Charles Dana Gibson, one of the country’s most renowned artists of the era, added Nesbit to his pantheon of "Gibson Girls," her profile framed by her luxuriant hair rendered to resemble a question mark. The work, formerly titled "Women: The Eternal Question" (1905) remains one of Gibson's best-known works. ,

The photograph, use of what was then referred to as the “live model” in newspaper and magazine advertising was still in its infancy, yet gaining in popularity, moving to supplant print illustration. Nesbit obtained work modeling for an early pioneer in fashion photography, Joel Feder. The assignments were less strenuous, posing sessions being shorter in duration and the pay was lucrative. While working for Feder, Nesbit earned five dollars for a half-day shoot, and ten dollars for a full day; approximately two-hundred sixty dollars per day in 2010 dollars.

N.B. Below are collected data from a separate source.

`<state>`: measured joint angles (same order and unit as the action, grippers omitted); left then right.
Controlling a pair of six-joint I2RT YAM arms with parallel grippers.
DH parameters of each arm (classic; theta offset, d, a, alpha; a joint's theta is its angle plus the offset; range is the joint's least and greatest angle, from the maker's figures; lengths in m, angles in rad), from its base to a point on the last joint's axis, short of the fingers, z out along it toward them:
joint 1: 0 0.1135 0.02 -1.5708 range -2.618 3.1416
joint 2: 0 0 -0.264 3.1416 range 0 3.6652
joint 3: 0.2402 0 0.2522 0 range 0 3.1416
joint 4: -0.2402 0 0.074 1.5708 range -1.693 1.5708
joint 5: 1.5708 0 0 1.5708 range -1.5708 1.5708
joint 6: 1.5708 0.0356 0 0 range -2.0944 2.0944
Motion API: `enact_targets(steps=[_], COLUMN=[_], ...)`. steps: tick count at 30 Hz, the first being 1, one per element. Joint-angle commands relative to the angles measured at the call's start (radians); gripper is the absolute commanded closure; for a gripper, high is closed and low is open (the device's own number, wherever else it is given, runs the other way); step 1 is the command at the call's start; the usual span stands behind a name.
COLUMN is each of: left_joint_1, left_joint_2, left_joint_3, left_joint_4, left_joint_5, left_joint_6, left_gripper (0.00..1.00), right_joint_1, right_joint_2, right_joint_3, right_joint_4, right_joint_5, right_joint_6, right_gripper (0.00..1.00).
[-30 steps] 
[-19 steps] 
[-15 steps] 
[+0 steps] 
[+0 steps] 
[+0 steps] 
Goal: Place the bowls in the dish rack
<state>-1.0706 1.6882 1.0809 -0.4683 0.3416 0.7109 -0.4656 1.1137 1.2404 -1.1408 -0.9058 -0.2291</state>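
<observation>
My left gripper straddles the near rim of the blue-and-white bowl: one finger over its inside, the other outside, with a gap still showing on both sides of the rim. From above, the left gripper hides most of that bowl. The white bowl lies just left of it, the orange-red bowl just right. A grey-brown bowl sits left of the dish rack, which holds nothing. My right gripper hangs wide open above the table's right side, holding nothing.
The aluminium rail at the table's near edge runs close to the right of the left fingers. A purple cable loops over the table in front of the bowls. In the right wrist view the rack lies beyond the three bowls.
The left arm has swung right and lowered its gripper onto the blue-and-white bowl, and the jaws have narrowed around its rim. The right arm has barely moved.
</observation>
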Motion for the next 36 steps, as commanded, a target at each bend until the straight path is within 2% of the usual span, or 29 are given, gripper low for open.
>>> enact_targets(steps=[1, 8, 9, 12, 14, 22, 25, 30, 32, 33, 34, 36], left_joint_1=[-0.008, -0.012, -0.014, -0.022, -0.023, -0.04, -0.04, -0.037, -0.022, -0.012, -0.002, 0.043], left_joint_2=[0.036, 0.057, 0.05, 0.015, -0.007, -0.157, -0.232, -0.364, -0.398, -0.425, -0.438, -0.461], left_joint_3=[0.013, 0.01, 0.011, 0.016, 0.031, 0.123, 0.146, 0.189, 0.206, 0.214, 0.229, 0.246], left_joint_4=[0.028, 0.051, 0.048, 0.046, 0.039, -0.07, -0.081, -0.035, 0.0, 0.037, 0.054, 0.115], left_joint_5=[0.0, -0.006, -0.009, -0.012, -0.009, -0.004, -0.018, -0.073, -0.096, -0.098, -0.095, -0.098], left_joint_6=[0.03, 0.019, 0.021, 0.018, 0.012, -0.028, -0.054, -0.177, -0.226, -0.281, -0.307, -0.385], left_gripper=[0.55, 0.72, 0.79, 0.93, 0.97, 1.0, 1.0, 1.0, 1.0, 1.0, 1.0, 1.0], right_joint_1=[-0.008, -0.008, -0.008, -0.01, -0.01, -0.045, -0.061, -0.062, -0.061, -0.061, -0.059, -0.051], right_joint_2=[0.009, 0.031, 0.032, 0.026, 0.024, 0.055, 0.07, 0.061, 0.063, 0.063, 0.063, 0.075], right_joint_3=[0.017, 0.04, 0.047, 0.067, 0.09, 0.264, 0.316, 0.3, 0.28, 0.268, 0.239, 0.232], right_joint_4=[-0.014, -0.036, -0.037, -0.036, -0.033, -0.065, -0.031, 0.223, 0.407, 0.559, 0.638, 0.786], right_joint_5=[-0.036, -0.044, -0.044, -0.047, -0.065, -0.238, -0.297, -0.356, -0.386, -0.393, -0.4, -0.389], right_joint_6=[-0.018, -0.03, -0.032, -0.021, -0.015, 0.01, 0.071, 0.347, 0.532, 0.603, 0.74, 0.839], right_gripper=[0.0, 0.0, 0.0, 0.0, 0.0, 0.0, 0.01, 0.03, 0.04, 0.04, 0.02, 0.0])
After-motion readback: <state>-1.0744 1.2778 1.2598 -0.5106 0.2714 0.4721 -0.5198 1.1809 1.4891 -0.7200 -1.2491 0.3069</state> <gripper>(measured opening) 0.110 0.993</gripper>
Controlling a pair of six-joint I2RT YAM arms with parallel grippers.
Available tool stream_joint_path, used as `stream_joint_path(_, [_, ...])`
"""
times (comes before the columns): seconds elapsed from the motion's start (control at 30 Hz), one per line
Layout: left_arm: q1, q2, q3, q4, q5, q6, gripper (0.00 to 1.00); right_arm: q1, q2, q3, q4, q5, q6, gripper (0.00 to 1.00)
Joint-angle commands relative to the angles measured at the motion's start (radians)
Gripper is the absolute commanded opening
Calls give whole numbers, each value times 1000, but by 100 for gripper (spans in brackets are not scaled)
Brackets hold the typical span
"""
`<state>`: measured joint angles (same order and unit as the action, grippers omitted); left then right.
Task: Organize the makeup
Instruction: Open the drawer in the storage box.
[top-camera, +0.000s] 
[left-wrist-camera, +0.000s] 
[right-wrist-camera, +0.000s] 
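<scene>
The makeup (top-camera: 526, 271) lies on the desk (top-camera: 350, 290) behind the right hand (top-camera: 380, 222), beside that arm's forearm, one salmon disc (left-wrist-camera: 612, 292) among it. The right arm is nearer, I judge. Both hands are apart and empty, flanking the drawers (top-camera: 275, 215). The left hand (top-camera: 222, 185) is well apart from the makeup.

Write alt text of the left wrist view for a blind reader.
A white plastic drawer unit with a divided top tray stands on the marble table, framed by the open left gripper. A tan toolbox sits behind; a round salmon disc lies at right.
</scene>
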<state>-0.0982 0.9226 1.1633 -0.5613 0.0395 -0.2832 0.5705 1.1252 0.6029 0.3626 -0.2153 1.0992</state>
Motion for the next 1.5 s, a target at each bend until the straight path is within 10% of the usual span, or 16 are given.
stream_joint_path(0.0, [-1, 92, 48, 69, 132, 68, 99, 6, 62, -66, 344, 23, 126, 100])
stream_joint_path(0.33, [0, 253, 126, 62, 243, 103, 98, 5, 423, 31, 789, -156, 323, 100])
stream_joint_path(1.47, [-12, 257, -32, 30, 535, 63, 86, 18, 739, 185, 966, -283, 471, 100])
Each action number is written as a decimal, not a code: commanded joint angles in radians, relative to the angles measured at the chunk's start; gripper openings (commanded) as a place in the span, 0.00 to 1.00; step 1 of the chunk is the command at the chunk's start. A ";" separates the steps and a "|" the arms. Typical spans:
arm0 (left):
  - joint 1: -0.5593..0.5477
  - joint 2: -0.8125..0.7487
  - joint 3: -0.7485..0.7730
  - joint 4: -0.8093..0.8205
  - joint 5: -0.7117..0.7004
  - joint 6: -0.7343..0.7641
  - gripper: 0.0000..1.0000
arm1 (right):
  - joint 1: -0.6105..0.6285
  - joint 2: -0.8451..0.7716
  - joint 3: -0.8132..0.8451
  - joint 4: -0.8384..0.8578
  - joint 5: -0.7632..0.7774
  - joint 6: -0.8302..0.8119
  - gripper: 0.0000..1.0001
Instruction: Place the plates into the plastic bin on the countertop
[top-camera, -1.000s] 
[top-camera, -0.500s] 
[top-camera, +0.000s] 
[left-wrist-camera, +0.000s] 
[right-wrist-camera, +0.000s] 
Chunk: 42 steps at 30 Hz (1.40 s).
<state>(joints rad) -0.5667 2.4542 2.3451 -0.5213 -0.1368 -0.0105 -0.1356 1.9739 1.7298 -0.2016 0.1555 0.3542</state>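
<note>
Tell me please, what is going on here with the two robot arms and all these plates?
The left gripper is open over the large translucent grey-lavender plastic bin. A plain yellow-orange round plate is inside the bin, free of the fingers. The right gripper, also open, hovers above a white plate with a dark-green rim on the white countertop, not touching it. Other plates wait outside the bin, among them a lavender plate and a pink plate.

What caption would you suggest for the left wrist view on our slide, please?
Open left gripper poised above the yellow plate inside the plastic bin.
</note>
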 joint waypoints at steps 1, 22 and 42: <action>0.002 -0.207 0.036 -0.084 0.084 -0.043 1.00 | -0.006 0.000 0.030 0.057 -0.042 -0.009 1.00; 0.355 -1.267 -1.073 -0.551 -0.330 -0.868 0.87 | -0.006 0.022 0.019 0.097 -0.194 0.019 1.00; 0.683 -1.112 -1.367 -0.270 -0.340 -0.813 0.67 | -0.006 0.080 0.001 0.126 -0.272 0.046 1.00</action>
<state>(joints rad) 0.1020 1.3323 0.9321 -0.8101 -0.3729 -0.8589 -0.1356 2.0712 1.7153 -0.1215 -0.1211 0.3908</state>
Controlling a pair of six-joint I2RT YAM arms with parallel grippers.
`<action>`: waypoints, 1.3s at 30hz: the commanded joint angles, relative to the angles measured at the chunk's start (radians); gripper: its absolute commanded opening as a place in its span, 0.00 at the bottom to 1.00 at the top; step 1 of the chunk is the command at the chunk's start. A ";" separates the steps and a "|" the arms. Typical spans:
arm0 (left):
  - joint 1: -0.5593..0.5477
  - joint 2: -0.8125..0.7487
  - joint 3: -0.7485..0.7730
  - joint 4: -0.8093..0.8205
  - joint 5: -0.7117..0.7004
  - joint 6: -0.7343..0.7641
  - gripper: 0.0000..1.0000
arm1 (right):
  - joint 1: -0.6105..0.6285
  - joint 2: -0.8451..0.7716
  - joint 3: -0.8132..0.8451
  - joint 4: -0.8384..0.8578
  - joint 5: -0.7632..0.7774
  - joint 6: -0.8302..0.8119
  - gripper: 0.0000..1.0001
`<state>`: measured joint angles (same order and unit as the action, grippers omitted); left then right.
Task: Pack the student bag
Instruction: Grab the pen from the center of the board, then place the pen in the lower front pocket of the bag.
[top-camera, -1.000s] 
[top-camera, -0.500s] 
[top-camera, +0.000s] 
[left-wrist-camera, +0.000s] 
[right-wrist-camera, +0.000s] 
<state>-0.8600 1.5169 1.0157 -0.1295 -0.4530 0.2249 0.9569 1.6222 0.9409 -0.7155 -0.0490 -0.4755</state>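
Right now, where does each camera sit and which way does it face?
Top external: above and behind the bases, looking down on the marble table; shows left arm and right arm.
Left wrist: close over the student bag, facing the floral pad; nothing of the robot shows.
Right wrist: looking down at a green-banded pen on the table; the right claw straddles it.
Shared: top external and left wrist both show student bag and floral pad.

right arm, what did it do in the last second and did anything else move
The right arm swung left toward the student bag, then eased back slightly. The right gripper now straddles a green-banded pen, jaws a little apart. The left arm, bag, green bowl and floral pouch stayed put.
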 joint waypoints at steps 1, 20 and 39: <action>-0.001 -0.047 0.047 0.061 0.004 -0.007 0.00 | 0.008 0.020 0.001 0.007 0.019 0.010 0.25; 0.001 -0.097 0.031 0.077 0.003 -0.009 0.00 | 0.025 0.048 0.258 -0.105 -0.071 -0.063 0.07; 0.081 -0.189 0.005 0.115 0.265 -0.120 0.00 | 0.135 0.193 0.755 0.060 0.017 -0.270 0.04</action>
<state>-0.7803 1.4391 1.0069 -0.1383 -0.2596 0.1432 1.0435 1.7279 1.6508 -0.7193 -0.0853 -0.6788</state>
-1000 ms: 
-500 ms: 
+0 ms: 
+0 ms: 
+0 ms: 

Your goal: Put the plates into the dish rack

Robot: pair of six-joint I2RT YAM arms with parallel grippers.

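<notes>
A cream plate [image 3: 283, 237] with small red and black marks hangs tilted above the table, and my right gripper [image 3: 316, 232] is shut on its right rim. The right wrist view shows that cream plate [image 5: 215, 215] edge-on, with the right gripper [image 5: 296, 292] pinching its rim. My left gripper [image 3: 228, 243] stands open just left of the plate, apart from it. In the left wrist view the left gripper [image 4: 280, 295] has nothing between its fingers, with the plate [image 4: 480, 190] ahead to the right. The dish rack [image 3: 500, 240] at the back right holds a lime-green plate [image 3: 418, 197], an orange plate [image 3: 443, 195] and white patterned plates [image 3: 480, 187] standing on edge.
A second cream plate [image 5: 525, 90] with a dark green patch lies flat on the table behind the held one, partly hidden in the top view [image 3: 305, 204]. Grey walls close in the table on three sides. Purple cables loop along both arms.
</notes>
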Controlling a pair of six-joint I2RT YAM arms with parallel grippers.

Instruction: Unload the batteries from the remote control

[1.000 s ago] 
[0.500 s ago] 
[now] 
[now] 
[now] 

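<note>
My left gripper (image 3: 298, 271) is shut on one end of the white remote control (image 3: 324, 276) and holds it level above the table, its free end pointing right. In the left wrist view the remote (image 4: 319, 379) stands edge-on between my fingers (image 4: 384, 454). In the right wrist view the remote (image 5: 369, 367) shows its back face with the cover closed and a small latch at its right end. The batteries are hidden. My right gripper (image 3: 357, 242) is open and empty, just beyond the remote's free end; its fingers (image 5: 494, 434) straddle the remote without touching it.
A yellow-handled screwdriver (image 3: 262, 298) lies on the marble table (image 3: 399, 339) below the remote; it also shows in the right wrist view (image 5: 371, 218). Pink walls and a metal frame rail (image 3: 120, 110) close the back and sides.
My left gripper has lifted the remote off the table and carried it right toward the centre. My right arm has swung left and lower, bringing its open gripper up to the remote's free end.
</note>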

Eventually, the fees Nesbit earned from her prolific modeling career exceeded the combined income she, her brother, and mother had earned at Wanamaker’s department store in Philadelphia. The high cost of living in New York City, however, still caused strain on their finances.

Chorus girl and actress

Nesbit became disaffected and bored with the long hours spent in confined environments maintaining the immobile poses required of a studio model. Her popularity modeling had generated the interests of theatrical promoters, some legitimate and some disreputable, offering her acting opportunities. Nesbit pressed her mother to let her enter the theatre world, and Mrs. Nesbit ultimately agreed to let her daughter attempt this new way to augment their finances. An interview was arranged for the aspiring performer with John C. Fisher, company manager of the wildly popular play, Florodora, enjoying a long run at the Casino Theatre on Broadway. Mrs. Nesbit’s initial objections were softened by the knowledge that some of the girls in the show had managed to marry millionaires. In July of 1901, costumed as a “Spanish maiden,” Nesbit became a member of the show’s chorus line whose enthusiastic public dubbed them the “Floradora Girls.” Billed as “Florence Evelyn,” the new chorus girl was called “Flossie the Fuss,” by the cast, a nickname which displeased her, and induced her to change her theatrical name to Evelyn Nesbit.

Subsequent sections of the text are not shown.